June 3rd, 2008 at 2:50 pm
[…] Research and software testing […]
June 3rd, 2008 at 9:05 pm
I’ve been reading PMR’s posts and his views of “commercial cheminformatics” and, having been in the environment for over a decade, find his views truly insulting. The industry is full of hard-working, innovative and QUALITY-CONSCIOUS people who KNOW how to develop and care about delivering good software to their users. I don’t doubt the value of Open Source so I suggest he focus on singing its praises rather than shooting non-Open Source. The ongoing bias towards “Openness is Superior” and everything else be damned is simply wrong. I understand his agenda…but it’s his. Mind you, he hasn’t stopped thrashing me for ChemSpider not being Open Source yet sings the praises of PubChem. PubChem is NOT Open Source so I guess it’s their Open Data? They have policies about their data too..it is not declared Open Data. So, Pubchem is bad? No..I don’t think so.
As you say, PMR is now showing affection to Microsoft contrary to his Open SOurce position. Why? Because Microsoft’s solution works (on, and he is getting eChemistry funding from Microsoft too as he willingly admits). I KNOW Microsoft tests their software. One of my closest friends HAS that role at Microsoft.

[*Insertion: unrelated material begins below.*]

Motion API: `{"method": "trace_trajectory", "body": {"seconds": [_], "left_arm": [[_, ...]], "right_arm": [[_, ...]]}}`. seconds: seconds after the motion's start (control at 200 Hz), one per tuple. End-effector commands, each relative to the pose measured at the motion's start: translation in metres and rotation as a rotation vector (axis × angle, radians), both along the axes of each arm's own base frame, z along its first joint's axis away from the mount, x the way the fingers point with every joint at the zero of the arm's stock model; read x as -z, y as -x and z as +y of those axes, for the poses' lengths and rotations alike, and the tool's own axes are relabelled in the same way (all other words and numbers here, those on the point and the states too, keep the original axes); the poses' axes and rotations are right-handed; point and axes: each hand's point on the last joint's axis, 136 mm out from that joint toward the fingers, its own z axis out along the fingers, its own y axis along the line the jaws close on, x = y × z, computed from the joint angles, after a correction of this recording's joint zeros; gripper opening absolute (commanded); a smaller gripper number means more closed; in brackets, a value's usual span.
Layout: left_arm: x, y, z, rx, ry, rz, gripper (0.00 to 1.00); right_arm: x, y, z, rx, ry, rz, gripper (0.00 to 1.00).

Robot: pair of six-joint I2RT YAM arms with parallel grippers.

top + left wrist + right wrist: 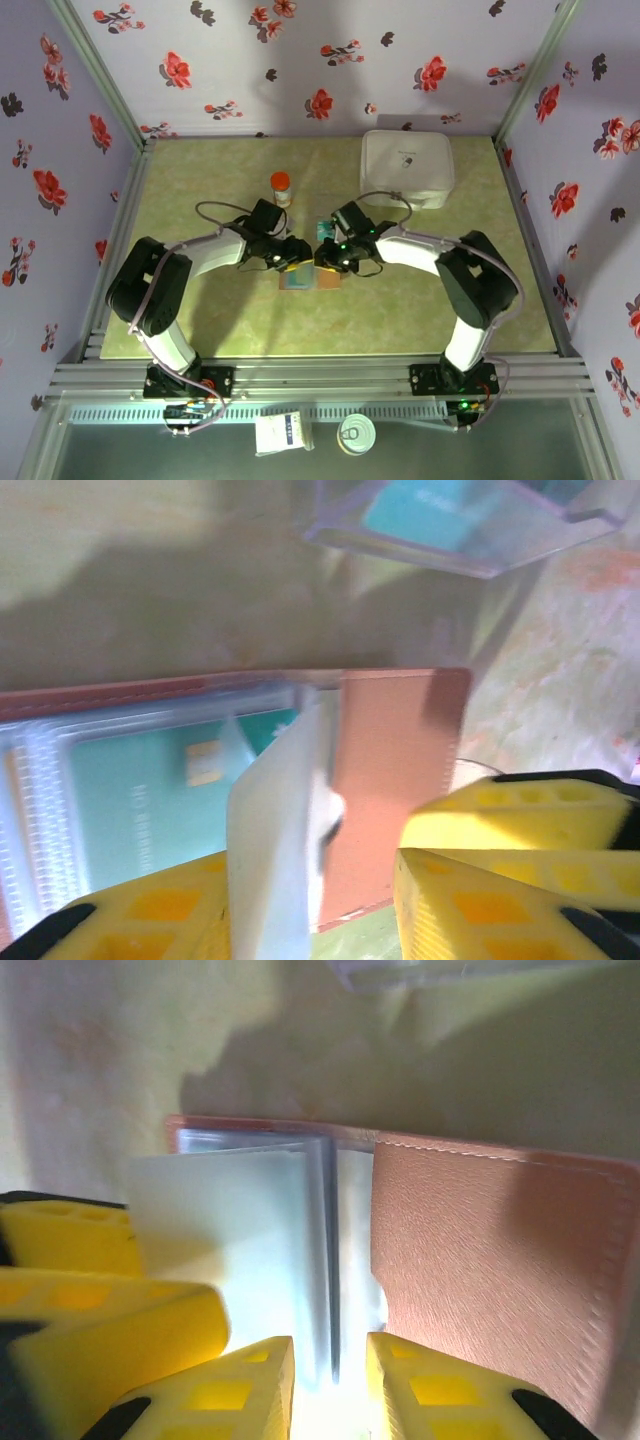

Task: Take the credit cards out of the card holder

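- Nearest, on the grey ledge in front of the arm bases at 6 o'clock, lie a small white paper pack [280,432] and a round white lid-like object [355,433], well apart from the work.
- At the middle of the pale green mottled counter [420,305] the brown leather-like folding card holder [322,281] lies open and flat. Its long axis runs from 9 to 3 o'clock, and both arms reach in to meet over it.
- The left tool [305,875] is spread wide. One translucent clear plastic leaf [275,830] of the holder stands up between its yellow fingers [500,860], and nothing looks clamped.
- In the left wrist view, a teal credit card [140,800] with a gold chip sits at about 10 o'clock from that tool. It is inside its clear pocket, with its long side along the holder's length.
- The right tool [328,1365] is parted only narrowly. It straddles the edges of the stacked clear leaves beside the brown flap [500,1260], and a gap shows on each side, so I judge it is not gripping.
- The left tool looks nearer to the card. Drawing it out would probably mean pulling along the 9-to-3 line while the right tool steadies the flap.
- Farther off, at 12 o'clock, stands a small orange-capped bottle [281,187].
- At 1 o'clock, near the back wall, rests a white rounded-square case [405,168].
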Motion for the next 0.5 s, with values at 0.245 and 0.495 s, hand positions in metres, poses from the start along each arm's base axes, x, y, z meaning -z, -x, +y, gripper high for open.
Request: {"method": "trace_trajectory", "body": {"seconds": [0.245,0.495], "left_arm": [[-0.016,-0.001,-0.06,0.102,0.035,-0.007,0.47],[-0.009,-0.001,-0.072,0.127,0.029,0.002,0.49]], "right_arm": [[-0.043,-0.008,-0.091,0.169,0.124,-0.147,0.31],[-0.043,0.002,-0.1,0.184,0.095,-0.126,0.32]]}}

So, what was the point of PMR’s post…I think it’s that Egon and Peter are doing what they should be doing in terms of testing? Oh. Ok. The rest of the industry does it anyway.
June 4th, 2008 at 9:13 am
As someone who’s part of the “Blue Obelisk,” I’d suggest you take Peter’s words with a large grain of salt. As ChemSpiderMan indicates, he has a clear agenda, which is not necessarily shared by others. One might argue he doesn’t even reflect his own views — if he’s such a believer in open source software, why does he use a Windows laptop?
In some very real sense, Peter has become the chemical software version of Richard Stallman. (I don’t write those words lightly.) He’s doing more talking than writing code. Indeed, when he contributed CML code to Open Babel, he wrote all of 6 unit tests. And he has since disappeared, except occasional complaints that CML support doesn’t match his ever-changing standard.
Personally, when Peter goes off on a rant, I tend to shrug my shoulders. I don’t read his blog much anymore, and haven’t commented in ages.